2. Is the climate changing?

[return to Climate Primer main page]

Comprehensive analyses unambiguously support the presence of substantial global heating. These include temperatures averaged over a large number of regional centres (such as Australia) and globally (Fig. 5). They include multiple aspects of “climate” including surface and atmospheric temperatures, surface ocean temperature and lake temperatures [paper, paper]. This is reflected in the mean temperature as well as the number of hot days and, because warm water expands, rising sea levels. A large body of work documents this, but a comprehensive summary can be found in a “State of the Climate” report by the American Meteorological Society, with over 100 contributing scientific authors [paper], as well as regular reports by Australia’s CSIRO and Bureau of Meteorology [report; see also site].

Fig 5

Figure 5: A snapshot of climate change indices [report], including number of hot days (top left); temperature anomalies (top right), ocean heat (bottom left) and sea levels (bottom right)

Notably, global heating is evident when inferring temperature from other meteorological observables including barometric pressure [paper], and from recent satellite estimates of global temperature in the mid- to upper troposphere [paper]. These studies invalidate spurious claims occasionally made in the public domain that historical surface recordings, or their analyses, are unreliable.

There naturally exist local deviations in all of these indices, such as instances of cold weather.
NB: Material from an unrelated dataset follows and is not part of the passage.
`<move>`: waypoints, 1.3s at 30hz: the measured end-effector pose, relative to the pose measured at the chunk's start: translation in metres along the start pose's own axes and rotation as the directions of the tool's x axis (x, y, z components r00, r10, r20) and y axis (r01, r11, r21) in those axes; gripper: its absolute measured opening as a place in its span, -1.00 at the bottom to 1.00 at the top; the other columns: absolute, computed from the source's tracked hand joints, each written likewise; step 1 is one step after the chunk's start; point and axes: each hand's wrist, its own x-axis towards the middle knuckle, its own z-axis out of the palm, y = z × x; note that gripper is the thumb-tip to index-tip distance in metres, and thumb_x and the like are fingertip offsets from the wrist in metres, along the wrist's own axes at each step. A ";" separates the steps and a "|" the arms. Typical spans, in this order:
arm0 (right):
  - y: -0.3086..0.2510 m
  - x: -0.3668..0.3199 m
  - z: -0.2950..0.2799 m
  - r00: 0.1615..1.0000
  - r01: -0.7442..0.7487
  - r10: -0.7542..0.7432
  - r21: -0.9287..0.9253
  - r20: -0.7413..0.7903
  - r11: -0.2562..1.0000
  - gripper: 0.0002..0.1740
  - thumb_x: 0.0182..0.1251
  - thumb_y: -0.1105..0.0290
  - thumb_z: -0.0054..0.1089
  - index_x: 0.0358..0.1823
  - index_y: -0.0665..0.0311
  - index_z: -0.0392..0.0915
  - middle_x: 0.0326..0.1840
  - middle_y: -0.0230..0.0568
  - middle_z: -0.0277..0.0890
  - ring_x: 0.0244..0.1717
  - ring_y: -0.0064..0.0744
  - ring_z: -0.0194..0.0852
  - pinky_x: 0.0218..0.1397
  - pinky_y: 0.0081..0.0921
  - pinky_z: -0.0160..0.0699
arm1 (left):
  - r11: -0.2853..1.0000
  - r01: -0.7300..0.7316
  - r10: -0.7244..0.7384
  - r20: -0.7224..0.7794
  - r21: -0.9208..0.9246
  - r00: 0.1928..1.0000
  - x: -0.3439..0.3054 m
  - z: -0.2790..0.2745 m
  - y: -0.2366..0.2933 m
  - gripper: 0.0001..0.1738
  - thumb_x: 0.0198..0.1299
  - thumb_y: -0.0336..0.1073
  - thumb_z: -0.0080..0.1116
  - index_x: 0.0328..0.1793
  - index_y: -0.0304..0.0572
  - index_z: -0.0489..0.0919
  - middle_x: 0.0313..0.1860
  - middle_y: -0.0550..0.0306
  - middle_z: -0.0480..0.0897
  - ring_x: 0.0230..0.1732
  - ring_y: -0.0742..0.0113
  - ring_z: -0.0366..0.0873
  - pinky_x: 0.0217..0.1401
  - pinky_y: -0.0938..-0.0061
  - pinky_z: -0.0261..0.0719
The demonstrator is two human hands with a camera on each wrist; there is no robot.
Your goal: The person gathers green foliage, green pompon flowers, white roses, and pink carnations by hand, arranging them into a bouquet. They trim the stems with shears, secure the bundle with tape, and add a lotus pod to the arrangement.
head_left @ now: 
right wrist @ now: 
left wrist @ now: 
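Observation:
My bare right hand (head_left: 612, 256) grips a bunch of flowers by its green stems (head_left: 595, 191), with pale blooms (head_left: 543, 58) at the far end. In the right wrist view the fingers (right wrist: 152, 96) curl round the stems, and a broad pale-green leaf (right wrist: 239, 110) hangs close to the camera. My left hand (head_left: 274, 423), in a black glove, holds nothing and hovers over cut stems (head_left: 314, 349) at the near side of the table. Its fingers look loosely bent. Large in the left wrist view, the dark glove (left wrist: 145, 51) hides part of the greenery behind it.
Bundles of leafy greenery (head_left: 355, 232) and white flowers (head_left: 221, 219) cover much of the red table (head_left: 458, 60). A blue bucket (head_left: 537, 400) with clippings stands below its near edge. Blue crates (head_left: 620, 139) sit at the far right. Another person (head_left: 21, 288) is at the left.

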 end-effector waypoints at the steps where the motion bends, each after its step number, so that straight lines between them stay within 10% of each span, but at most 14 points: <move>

Likewise, in “recent times” (centuries), there have been instances of regional heating and cooling. However, there is no evidence for globally coherent warm or cold periods in the last 2000 years that compare with the widespread heating of the present era (Fig. 6)

Fig 6

Figure 6: No evidence for globally coherent warm periods in the last 2000 years. Colours depict spread of years for local maximum temperatures during the Roman Period (left), the Medieaval Period (centre) and the present period (right) with far greater global coherence [paper].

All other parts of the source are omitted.